L'OCR et sa campagne “Hands Off Venezuela/Pas Touche au Venezuela” se sont mobilisés également pour cette manifestation qui a rassemblé environ 500 personnes devant l'ambassade des États-Unis. Des centaines de tracts présentant notre position ont été distribués et une douzaine de membres ont crié et vendu notre journal avec un appel clair à la solidarité internationale. Certains militants syndicaux et plusieurs représentants élus du PTB/PVDA et d'ECOLO étaient également présents, aux côtés de plusieurs organisations sociales. L'appel commun était la condamnation de l'agression américaine contre le Venezuela. Beaucoup ont appelé au respect du droit international mais l'OCR était la seule organisation présente à appeler à la solidarité internationale des travailleurs pour mettre fin à cette agression impérialiste sans créer des faux espoirs vis-à-vis des dirigeants du pays. Certains, comme les  Jeunes FGTB de Bruxelles, ont établi un lien entre la lutte contre le gouvernement de l'Arizona et la lutte contre le capitalisme et l'impérialisme, un appel que nous partageons.

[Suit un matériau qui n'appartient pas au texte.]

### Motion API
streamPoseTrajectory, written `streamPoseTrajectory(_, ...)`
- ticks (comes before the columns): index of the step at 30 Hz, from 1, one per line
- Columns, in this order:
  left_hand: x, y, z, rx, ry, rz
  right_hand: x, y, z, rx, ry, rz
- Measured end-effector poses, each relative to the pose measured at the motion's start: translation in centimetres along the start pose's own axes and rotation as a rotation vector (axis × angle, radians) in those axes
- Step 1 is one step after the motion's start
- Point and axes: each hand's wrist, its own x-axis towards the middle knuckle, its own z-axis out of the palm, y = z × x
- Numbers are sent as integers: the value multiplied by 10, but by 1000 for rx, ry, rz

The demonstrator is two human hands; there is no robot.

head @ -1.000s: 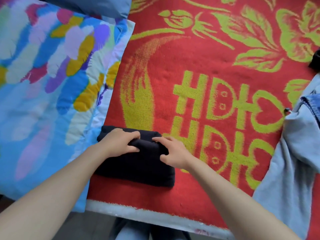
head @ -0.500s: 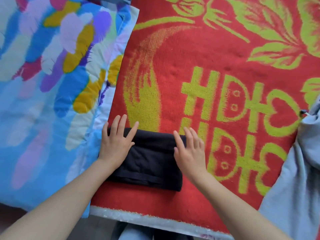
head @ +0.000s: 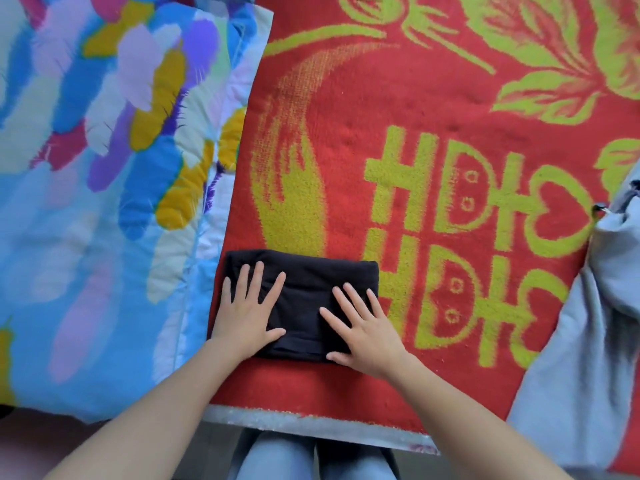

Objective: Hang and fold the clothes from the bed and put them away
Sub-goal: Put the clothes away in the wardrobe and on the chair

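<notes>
While our left hand [head: 244, 315] and right hand [head: 363, 332] lie flat, fingers spread, pressing the folded black garment [head: 311, 289] and gripping nothing, we judge the folds could spring open if lifted loosely. It sits near the bed edge [head: 311, 422], just beside the colourful quilt [head: 104, 168]. The red blanket [head: 415, 116] beyond offers room; a pale blue garment [head: 588, 341] crowds the right.
</notes>
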Motion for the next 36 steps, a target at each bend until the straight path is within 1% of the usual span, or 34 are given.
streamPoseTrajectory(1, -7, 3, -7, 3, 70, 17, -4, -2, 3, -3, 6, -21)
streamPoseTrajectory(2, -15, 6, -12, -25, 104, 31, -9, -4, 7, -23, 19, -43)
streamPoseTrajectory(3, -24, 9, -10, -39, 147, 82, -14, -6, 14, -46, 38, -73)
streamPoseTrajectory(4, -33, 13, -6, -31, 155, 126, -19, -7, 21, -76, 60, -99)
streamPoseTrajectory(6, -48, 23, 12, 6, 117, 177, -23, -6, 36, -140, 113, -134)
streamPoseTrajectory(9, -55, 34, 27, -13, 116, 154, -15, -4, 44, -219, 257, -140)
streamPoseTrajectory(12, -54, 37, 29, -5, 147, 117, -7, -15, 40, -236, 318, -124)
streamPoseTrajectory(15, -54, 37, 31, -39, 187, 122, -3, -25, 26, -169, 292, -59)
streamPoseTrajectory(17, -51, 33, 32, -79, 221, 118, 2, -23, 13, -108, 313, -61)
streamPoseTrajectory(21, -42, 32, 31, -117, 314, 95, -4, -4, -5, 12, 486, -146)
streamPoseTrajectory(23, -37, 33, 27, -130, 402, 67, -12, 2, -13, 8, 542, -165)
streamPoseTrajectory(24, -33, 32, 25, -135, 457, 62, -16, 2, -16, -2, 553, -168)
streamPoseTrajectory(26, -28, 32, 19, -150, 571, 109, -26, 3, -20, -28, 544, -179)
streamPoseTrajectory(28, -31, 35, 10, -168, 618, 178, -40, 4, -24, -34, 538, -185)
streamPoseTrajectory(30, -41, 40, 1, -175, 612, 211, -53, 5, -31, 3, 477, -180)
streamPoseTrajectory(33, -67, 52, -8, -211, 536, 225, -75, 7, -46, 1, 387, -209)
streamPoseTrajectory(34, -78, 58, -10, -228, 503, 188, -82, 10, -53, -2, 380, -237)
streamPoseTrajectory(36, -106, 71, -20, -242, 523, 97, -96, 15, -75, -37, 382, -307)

Le lendemain, lundi 5, l'ambassade du Venezuela a convoqué une réunion avec différents mouvements de solidarité pour le mardi 6. La campagne Hands Off Venezuela/ Pas touche au Venezuela était présente afin de souligner que seule la mobilisation des masses vénézuéliennes et des travailleurs/travailleuses au niveau international peut constituer une solution durable pour vaincre l'agression impérialiste. 

Nous continuerons à nous mobiliser en Belgique, de même que notre autres sections à l’étranger, pour une mobilisation plus large contre l'agression impérialiste des États-Unis en Amérique latine, alors que Trump menace déjà Cuba, la Colombie et le Mexique !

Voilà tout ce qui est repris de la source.